## Data shown:
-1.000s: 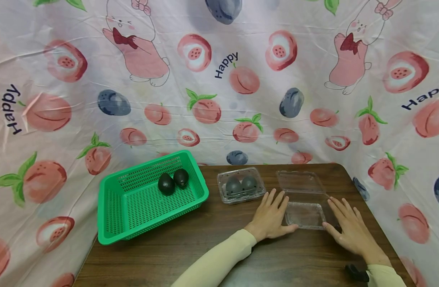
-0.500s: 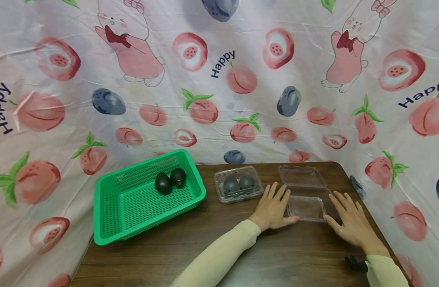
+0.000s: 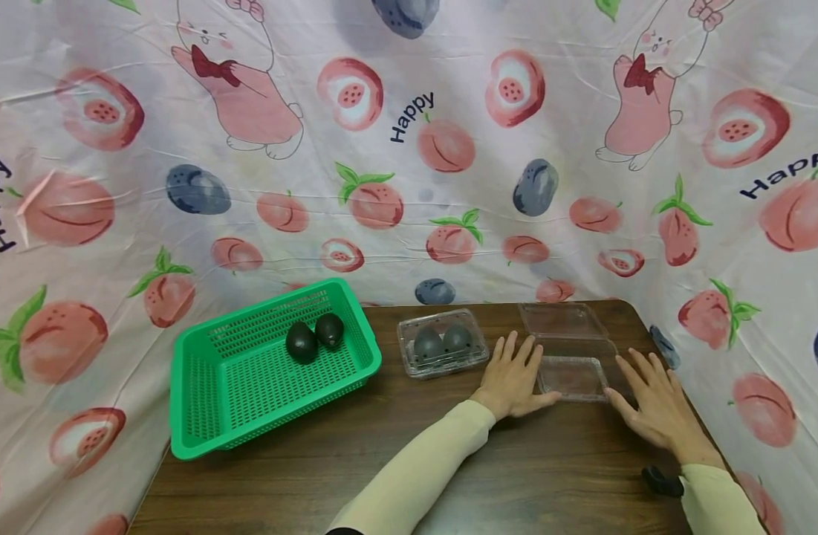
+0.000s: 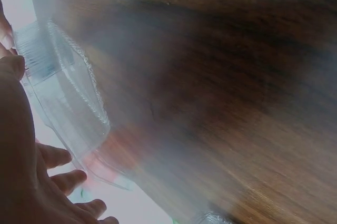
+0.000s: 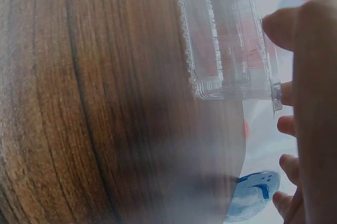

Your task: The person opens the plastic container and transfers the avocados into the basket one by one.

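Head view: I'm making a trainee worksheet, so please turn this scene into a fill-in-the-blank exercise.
The basket is coloured ____.
In it lie exactly ____ dark rounded objects.
The clear box between the left hand and the right hand is not shut but ____.
From the person's side, the basket is to the ____ of the closed box.
Missing words: green; two; open; left.

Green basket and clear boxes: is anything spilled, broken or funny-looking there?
Nothing really stands out. The green basket sits askew on the table, but its two dark fruits are inside. The closed clear box holds two more, and the open box lies with its lid folded back. I see no spill or break.
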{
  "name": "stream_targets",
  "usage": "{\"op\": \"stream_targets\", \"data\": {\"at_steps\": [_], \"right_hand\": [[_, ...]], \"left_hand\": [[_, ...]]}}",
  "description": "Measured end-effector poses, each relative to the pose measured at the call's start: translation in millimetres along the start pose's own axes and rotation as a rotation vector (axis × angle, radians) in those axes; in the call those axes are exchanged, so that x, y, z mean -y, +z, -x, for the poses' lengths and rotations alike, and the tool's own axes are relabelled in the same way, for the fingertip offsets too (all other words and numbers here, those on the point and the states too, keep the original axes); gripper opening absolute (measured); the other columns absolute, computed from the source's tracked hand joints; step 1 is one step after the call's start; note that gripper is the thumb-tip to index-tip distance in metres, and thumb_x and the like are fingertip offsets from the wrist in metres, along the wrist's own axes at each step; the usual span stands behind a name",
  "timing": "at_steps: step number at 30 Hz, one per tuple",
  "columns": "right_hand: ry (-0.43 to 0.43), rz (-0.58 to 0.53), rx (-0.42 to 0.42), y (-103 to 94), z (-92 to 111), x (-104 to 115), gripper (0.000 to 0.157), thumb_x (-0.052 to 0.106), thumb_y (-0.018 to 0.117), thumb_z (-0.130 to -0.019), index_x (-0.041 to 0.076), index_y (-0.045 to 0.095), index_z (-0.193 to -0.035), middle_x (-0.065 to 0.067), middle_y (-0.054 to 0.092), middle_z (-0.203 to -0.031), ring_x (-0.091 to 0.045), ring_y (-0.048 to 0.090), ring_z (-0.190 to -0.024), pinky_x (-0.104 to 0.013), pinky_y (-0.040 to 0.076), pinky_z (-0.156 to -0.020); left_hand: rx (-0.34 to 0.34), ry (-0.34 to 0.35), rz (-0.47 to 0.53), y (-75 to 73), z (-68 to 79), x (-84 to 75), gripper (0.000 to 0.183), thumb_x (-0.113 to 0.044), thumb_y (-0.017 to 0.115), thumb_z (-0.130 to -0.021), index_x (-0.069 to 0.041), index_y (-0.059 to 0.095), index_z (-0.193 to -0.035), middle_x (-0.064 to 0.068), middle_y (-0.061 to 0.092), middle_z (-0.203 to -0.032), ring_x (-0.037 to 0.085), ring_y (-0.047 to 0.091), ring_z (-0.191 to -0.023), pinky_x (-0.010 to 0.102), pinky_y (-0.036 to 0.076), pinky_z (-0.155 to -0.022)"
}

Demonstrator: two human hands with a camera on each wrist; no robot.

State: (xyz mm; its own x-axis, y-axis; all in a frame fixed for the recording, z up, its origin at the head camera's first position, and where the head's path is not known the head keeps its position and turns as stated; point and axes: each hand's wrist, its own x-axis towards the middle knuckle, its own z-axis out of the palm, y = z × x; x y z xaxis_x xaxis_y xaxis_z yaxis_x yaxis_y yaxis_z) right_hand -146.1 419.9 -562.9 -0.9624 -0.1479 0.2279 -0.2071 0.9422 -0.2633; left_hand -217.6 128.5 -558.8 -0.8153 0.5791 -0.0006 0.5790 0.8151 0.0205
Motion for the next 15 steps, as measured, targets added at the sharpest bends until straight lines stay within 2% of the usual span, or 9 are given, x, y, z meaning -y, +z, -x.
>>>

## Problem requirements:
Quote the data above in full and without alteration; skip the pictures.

## Task response:
-1.000s: 
-0.500s: 
+0.000s: 
+0.000s: 
+0.000s: 

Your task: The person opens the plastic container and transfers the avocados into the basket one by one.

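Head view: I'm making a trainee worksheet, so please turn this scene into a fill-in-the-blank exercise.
The basket is coloured ____.
In it lie exactly ____ dark rounded objects.
The clear box between the left hand and the right hand is not shut but ____.
From the person's side, the basket is to the ____ of the closed box.
Missing words: green; two; open; left.

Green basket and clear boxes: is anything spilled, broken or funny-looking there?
Nothing really stands out. The green basket sits askew on the table, but its two dark fruits are inside. The closed clear box holds two more, and the open box lies with its lid folded back. I see no spill or break.
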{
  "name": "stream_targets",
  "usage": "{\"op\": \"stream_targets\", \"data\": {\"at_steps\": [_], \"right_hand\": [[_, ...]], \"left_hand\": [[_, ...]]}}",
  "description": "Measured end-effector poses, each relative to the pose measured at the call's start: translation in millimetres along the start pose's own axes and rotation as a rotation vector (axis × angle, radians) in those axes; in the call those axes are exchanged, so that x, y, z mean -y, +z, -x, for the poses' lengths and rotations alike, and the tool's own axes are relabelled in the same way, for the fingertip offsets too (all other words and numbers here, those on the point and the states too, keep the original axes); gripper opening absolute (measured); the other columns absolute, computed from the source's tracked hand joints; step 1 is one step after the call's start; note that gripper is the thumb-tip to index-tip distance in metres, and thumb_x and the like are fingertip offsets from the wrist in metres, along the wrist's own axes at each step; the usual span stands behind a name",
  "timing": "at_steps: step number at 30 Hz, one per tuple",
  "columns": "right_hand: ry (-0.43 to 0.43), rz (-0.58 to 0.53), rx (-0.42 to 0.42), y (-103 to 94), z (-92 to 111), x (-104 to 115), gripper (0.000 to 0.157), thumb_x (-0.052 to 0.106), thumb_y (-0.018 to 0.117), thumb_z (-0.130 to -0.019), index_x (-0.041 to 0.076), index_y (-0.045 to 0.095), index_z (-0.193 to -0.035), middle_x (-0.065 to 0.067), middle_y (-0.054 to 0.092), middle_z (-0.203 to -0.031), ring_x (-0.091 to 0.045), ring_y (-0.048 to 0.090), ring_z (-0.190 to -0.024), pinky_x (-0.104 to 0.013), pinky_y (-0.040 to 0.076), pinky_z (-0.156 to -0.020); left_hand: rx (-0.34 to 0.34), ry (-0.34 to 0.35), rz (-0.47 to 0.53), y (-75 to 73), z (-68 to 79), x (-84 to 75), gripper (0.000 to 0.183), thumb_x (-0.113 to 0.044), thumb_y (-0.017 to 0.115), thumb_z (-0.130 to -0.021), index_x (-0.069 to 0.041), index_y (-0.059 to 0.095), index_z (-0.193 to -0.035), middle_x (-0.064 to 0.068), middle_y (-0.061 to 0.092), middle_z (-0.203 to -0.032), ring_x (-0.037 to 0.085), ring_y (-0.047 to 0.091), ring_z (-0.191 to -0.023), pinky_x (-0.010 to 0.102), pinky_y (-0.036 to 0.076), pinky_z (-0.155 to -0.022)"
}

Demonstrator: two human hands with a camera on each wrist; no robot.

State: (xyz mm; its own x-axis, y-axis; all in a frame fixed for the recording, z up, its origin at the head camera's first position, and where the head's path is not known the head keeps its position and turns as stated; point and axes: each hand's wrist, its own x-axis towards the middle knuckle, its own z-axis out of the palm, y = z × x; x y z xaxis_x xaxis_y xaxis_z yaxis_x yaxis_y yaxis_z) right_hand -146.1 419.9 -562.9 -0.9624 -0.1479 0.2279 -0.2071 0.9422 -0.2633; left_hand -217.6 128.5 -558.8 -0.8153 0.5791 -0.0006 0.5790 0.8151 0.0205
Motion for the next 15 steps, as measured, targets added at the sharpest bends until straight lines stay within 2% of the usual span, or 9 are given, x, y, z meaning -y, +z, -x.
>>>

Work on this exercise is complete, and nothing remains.